# Data extracted from a collection:
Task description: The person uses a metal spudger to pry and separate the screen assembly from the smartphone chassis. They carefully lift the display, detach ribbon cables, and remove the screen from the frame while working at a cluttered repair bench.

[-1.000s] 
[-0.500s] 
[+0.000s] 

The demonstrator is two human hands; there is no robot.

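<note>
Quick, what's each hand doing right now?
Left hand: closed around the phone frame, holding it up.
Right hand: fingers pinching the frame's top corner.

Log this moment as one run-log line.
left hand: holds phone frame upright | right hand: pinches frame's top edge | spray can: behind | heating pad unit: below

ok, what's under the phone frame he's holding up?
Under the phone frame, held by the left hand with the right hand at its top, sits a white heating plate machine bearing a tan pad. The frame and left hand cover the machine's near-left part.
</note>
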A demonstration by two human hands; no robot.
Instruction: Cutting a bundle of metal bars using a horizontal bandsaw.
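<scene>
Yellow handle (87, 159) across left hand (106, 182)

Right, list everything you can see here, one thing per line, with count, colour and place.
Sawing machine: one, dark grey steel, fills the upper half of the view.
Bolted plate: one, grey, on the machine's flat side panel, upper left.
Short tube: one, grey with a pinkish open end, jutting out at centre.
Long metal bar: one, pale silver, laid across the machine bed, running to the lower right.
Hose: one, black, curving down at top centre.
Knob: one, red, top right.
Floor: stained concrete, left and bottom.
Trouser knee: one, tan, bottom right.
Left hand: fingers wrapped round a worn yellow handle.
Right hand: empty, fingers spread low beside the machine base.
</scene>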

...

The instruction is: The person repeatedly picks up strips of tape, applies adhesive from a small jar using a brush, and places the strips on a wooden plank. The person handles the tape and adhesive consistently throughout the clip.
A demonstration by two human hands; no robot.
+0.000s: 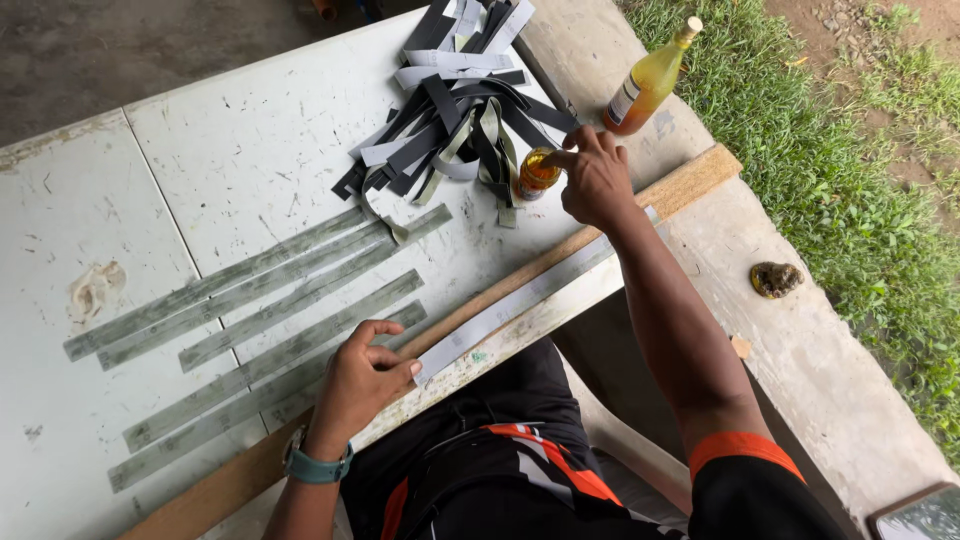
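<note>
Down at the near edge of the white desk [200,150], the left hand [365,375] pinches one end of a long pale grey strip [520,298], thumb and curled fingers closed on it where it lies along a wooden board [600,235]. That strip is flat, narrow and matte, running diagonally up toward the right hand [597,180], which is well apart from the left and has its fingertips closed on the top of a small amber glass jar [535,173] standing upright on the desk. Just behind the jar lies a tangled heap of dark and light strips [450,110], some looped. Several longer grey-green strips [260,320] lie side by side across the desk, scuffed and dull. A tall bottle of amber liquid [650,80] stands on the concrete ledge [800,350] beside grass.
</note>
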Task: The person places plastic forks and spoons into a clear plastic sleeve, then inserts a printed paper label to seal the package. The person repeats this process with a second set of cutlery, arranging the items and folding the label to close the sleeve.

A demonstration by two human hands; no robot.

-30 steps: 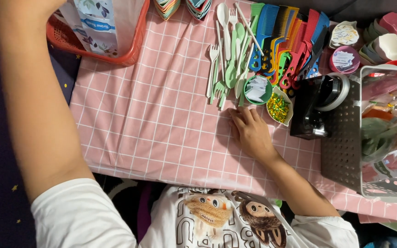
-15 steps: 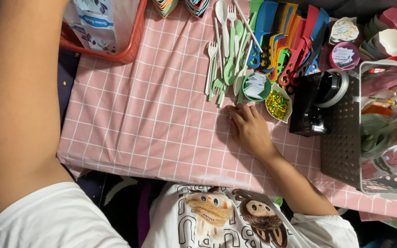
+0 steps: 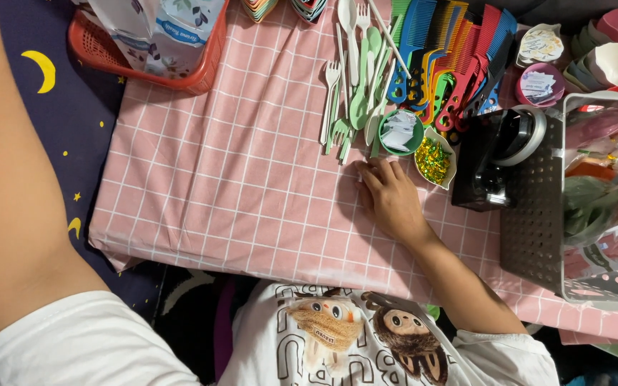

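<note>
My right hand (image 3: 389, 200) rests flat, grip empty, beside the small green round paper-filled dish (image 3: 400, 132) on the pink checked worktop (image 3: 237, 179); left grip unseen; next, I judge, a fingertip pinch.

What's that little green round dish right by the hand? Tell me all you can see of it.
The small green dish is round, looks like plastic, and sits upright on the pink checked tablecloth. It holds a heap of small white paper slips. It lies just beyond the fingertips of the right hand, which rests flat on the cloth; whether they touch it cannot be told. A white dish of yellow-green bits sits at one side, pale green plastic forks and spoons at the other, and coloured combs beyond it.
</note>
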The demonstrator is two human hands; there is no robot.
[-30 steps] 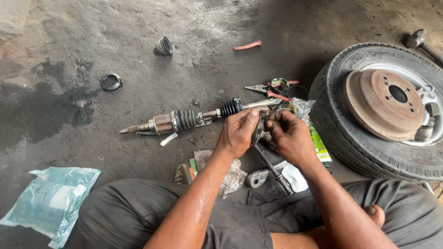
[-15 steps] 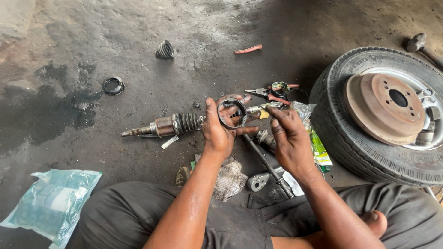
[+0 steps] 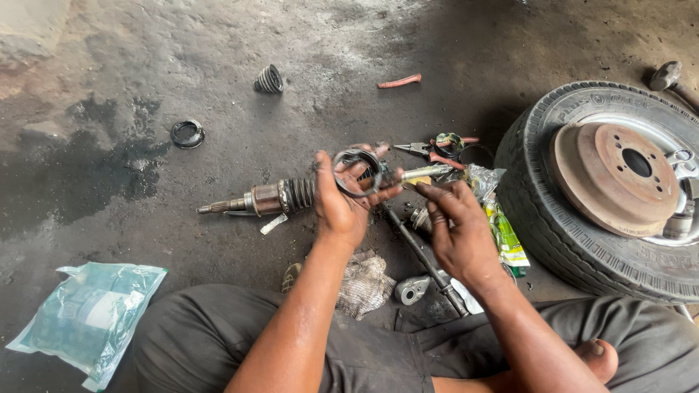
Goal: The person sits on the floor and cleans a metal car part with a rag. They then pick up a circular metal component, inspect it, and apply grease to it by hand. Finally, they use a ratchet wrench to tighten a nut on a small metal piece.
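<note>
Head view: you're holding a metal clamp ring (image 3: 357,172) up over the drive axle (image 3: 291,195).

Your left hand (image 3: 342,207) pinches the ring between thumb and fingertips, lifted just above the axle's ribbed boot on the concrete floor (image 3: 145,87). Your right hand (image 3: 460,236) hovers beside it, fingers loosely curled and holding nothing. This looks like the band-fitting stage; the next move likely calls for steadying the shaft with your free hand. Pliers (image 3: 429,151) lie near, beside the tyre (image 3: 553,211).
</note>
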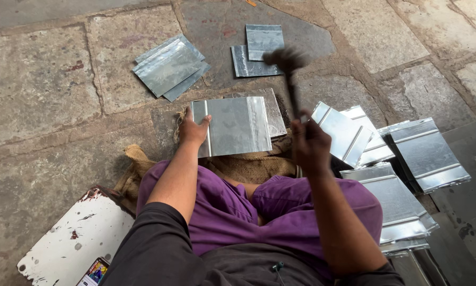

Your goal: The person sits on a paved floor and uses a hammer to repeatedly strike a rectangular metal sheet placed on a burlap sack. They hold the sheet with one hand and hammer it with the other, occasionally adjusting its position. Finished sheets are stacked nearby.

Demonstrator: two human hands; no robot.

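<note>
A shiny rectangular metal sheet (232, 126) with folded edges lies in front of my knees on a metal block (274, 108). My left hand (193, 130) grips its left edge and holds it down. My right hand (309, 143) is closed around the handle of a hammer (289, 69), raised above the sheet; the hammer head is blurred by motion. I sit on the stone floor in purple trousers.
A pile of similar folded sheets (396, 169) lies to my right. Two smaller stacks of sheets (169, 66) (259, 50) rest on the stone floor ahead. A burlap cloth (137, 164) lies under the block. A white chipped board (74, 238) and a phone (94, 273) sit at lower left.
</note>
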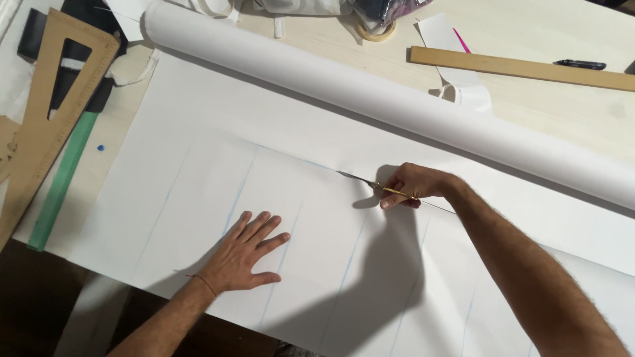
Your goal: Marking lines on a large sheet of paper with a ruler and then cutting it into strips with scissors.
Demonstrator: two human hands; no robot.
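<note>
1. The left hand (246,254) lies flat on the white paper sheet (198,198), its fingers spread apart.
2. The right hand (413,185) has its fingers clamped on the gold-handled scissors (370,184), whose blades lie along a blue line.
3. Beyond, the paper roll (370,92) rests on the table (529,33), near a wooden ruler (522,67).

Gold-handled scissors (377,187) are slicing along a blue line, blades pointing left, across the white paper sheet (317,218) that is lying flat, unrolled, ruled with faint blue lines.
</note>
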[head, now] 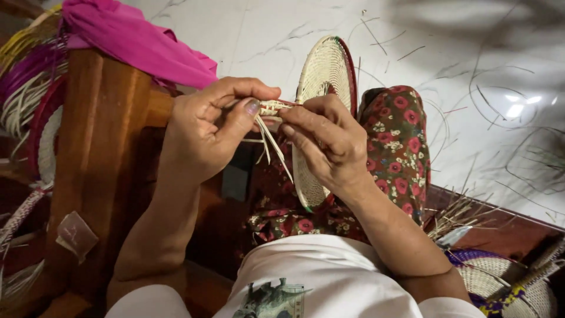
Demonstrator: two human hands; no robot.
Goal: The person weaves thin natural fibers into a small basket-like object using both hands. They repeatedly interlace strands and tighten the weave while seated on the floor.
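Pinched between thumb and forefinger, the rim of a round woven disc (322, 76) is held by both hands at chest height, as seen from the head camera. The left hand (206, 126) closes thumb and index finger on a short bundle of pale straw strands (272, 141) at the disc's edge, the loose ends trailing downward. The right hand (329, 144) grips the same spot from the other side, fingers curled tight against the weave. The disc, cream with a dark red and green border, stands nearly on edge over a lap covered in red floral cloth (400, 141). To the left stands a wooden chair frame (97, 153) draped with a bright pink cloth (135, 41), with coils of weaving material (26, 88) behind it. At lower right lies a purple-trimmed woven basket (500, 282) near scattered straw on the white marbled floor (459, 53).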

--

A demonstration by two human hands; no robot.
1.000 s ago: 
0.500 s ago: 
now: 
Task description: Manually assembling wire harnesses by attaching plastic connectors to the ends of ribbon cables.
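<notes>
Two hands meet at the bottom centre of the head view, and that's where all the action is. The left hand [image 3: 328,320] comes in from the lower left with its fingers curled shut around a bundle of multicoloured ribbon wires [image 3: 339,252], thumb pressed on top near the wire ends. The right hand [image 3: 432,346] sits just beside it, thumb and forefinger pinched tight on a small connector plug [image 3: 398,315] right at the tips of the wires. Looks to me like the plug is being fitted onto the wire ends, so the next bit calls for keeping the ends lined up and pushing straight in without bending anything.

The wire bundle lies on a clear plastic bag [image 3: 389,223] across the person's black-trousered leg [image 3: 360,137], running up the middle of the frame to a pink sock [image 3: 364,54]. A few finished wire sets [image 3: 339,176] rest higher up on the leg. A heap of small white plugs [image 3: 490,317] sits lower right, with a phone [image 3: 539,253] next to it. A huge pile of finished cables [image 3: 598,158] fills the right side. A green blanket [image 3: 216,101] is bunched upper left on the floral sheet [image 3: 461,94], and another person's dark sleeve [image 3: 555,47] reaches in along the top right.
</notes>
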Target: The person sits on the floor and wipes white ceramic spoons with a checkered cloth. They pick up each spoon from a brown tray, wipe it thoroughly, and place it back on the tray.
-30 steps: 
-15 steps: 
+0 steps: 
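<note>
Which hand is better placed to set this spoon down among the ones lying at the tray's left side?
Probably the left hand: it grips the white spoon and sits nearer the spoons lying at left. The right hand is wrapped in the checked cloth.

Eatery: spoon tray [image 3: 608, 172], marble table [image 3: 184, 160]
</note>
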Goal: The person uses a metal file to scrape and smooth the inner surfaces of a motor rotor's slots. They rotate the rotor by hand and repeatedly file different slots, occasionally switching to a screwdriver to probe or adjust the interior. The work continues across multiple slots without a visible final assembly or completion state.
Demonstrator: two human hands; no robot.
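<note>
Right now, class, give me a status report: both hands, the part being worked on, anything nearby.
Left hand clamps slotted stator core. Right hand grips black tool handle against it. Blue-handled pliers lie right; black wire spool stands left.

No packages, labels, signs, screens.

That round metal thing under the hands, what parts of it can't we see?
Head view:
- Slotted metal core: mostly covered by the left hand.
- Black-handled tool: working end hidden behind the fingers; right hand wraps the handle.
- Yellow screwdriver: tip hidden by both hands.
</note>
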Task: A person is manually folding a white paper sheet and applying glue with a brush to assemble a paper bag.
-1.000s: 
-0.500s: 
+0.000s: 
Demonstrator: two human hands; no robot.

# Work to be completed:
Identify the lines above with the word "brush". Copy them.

# Exercise answer:
The instruction is: The person repeatedly picks up strips of tape, applies adhesive from a small jar using a brush, and places the strips on a wooden plank. The person handles the tape and adhesive consistently throughout the clip.
Task: A person is manually folding a white paper sheet and applying glue with a brush to assemble a paper bag.

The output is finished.